__Goal of the exercise__.
Read the data, and whenever a line holds the word "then", report that line.

»»

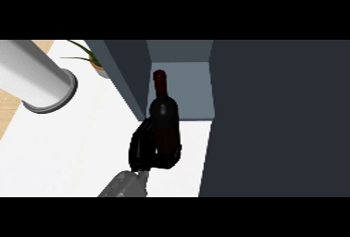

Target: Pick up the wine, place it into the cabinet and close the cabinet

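Right robot hand [149,149] is curled round the lower body of the wine [164,113], fingers wrapped on its left side. The bottle is held off the bench [75,148] with its neck pointing at the cabinet [181,92] opening, its top already at the mouth. Left robot hand not in view.

Step in hand looks like inserting the bottle. To do it well: keep the bottle in line with the opening, push it deep enough onto the cabinet floor, let go only once it rests there.

Around: big dark door [280,120] on the right, open, close beside the bottle; cabinet's left wall [130,78] just beside the neck. Both narrow the way in. White cylinder [37,81] at upper left and a small plant [92,60] behind, well apart from the path.
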### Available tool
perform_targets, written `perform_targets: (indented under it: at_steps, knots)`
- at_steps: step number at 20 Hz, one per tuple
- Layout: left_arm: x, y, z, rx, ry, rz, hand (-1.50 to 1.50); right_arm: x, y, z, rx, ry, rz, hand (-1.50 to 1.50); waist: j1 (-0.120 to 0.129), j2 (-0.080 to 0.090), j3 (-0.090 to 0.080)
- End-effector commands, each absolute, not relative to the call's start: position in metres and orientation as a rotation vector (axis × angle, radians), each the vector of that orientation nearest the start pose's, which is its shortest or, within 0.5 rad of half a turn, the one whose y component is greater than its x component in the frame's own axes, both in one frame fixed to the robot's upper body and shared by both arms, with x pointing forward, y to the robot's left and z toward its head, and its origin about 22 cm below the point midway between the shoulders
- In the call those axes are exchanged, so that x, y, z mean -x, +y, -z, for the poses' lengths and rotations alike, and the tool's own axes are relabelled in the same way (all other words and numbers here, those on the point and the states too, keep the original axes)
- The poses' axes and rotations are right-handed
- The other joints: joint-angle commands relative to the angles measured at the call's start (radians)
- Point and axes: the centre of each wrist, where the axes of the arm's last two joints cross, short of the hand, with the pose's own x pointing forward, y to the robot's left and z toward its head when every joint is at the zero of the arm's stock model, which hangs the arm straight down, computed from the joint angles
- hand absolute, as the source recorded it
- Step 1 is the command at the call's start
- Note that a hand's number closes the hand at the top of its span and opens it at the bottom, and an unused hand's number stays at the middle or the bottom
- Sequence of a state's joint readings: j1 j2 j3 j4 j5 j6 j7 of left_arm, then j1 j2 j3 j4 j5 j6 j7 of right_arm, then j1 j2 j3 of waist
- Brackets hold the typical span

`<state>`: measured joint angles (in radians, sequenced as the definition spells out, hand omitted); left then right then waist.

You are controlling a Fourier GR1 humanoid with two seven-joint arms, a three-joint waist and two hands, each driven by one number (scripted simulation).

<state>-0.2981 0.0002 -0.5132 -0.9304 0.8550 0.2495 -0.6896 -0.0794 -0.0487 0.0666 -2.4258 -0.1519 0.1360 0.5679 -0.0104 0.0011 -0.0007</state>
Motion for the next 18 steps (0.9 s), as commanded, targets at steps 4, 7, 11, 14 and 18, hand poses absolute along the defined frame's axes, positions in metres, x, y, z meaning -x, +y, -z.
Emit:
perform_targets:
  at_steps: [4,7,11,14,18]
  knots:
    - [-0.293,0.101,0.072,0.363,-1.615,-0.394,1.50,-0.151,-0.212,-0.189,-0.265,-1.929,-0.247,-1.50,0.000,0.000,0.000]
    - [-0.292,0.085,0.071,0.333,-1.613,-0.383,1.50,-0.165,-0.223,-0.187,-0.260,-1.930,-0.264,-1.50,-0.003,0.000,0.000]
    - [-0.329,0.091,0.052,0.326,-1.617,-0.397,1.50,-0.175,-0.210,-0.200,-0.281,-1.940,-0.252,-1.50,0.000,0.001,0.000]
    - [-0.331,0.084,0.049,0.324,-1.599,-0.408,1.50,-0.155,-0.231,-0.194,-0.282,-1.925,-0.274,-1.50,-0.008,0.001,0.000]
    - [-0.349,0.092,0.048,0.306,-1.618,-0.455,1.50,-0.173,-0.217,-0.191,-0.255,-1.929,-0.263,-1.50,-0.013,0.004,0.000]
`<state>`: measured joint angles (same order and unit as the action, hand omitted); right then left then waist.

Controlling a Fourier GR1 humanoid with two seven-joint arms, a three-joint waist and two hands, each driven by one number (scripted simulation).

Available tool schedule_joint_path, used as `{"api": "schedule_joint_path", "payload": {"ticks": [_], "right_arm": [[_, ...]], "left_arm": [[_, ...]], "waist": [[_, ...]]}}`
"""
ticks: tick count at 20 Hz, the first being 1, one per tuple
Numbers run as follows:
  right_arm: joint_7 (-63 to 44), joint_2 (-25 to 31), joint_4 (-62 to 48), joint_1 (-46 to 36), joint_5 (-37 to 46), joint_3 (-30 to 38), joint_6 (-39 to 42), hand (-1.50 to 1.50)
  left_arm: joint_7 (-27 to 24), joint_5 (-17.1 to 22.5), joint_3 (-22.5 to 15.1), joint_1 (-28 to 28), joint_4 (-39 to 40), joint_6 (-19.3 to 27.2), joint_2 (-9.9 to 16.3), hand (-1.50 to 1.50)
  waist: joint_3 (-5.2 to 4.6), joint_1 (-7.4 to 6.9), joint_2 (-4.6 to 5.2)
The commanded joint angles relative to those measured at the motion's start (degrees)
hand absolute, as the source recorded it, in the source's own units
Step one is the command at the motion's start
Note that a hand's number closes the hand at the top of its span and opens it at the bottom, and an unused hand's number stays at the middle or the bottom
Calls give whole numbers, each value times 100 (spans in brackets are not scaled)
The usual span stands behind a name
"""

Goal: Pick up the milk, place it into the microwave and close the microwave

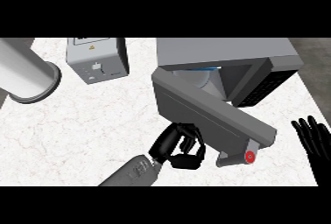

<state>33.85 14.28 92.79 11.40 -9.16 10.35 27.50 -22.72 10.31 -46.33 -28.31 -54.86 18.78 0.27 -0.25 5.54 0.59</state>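
Observation:
The grey microwave (226, 52) stands at the back right with its door (207, 116) swung out toward me, handle end with a red dot (249, 156) nearest. Inside the cavity a white and blue shape, the milk (205, 78), shows partly behind the door's top edge. My left hand (176, 144) is against the door's outer face near its lower edge, fingers loosely bent and holding nothing. At the right edge my right hand (313, 136) rests open, fingers up, apart from the microwave.
A grey toaster (97, 59) stands at the back, left of the microwave. A large white cylinder (26, 74) lies at the far left. The counter's right edge (309, 94) runs just beyond the microwave.

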Motion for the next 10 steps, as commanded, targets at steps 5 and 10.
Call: {"api": "schedule_joint_path", "payload": {"ticks": [5, 10], "right_arm": [[-611, 136, 789, -111, -513, -194, 320, -150], [-816, 334, 1035, -153, -680, -135, 409, -150]], "left_arm": [[-188, 1227, -526, -738, 135, 684, -25, 150], [-477, 1759, -624, -841, 61, 1250, -25, 150]], "waist": [[-16, 332, 90], [-21, 505, 125]]}}
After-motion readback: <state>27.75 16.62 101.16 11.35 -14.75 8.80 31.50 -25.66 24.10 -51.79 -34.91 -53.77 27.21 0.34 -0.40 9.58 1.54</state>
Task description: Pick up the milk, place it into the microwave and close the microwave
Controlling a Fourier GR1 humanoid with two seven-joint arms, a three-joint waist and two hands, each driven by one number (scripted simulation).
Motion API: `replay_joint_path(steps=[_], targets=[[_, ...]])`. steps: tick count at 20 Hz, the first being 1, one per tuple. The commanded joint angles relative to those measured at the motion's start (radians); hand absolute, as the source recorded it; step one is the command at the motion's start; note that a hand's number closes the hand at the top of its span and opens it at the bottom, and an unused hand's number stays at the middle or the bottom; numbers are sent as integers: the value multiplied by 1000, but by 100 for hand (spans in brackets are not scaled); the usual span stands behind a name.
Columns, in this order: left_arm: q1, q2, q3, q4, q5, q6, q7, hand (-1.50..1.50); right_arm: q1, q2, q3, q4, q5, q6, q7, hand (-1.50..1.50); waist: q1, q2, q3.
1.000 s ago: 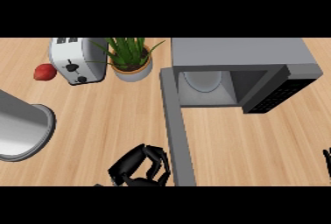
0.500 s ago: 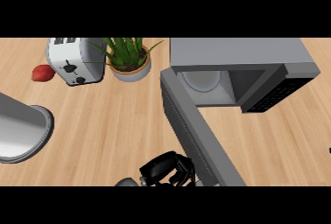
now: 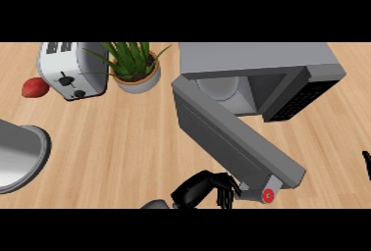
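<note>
The grey microwave (image 3: 257,59) stands at the back right with its cavity showing. A pale rounded shape (image 3: 220,89) sits inside; I cannot tell whether it is the milk. The microwave door (image 3: 232,137) is half swung, running diagonally from its hinge at the left down to the lower right. My left hand (image 3: 204,190) is at the bottom, fingers curled, against the outer side of the door's free end. Only a dark sliver of my right hand (image 3: 366,165) shows at the right edge.
A silver toaster (image 3: 69,68) and a potted plant (image 3: 134,66) stand at the back left. A small red fruit (image 3: 35,87) lies left of the toaster. A large grey metal pot (image 3: 18,157) fills the left edge.
The door has swung from pointing straight down toward the right, narrowing the opening. My left hand has moved right with the door's free end.
</note>
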Motion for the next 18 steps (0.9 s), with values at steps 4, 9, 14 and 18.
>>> replay_joint_path(steps=[4,9,14,18], targets=[[-128,-21,-98,-15,153,166,16,150,13,-22,14,-84,-36,66,12,-150,-62,4,-3],[-212,-22,-105,-14,252,221,30,150,-38,-37,40,-120,-44,72,53,-150,-98,15,-2],[-336,-22,-60,0,288,287,-6,150,-47,-58,69,-154,-51,96,93,-150,-142,21,-3],[-411,-22,-44,47,326,306,-14,150,-75,-102,65,-179,-66,120,115,-150,-172,32,-2]])
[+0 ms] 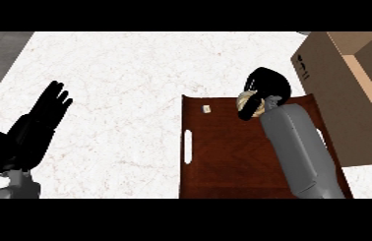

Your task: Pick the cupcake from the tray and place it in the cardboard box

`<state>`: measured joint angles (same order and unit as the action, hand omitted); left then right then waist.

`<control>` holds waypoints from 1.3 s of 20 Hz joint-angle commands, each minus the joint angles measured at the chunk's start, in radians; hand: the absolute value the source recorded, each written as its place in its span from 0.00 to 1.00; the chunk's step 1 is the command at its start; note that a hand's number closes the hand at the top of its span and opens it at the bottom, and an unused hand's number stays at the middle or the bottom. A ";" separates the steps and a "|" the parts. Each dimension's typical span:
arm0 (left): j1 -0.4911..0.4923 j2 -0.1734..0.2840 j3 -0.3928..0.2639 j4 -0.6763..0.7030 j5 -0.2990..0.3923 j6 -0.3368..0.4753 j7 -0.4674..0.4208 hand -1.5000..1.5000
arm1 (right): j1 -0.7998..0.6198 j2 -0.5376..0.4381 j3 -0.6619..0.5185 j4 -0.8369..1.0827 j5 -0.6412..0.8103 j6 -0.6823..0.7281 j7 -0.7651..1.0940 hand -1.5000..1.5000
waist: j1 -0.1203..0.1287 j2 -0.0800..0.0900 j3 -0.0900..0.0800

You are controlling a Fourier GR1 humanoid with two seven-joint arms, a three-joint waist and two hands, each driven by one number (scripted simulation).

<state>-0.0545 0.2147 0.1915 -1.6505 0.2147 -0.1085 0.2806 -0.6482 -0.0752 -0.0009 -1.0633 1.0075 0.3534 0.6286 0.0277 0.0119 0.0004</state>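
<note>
The cupcake (pixel 246 101) shows as a pale swirl at the far right corner of the dark brown tray (pixel 218 151). My right hand (pixel 266 87) curls over it, thumb down its near side, so most of it is hidden. Whether it still rests on the tray I cannot tell. The cardboard box (pixel 335 87) stands just right of the tray, its open top partly cut off by the view's edge. My left hand (pixel 45 112) rests open at the left, fingers up, far from the tray.
A small pale scrap (pixel 206 108) lies on the tray near its far left corner. The tray has a slot handle (pixel 187 146) on its left rim. White marble counter (pixel 123 77) stretches left and beyond the tray.
</note>
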 commanded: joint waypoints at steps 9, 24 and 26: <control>0.023 -0.039 -0.031 -0.031 -0.038 0.034 0.012 0.50 | -0.248 0.000 -0.002 0.118 0.129 -0.191 0.130 1.00 | -0.021 -0.014 -0.001; 0.031 0.002 0.019 -0.058 0.002 0.012 0.062 0.50 | -0.454 -0.149 -0.024 -0.164 0.279 -0.080 0.404 1.00 | -0.029 -0.017 0.000; 0.018 -0.019 0.009 -0.032 -0.012 0.025 0.037 0.50 | -0.460 -0.191 -0.052 -0.154 0.293 -0.079 0.403 1.00 | -0.028 -0.015 -0.001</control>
<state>-0.0381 0.2126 0.2122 -1.6762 0.2149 -0.0986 0.3140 -1.0869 -0.2139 -0.0242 -1.1890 1.2755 0.2327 0.9671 -0.0021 -0.0044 -0.0005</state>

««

__Task response__.
- Sequence of a state's joint readings: j1 j2 j3 j4 j5 j6 j7 of left_arm, then j1 j2 j3 j4 j5 j6 j7 of right_arm, then j1 j2 j3 of waist
`<state>`: measured joint angles (in radians, sequenced as the definition spells out, hand omitted); left then right then waist.
`<state>`: measured joint angles (same order and unit as the action, hand omitted); right then left then waist.
`<state>`: measured joint angles (same order and unit as the action, hand omitted); left then right then waist.

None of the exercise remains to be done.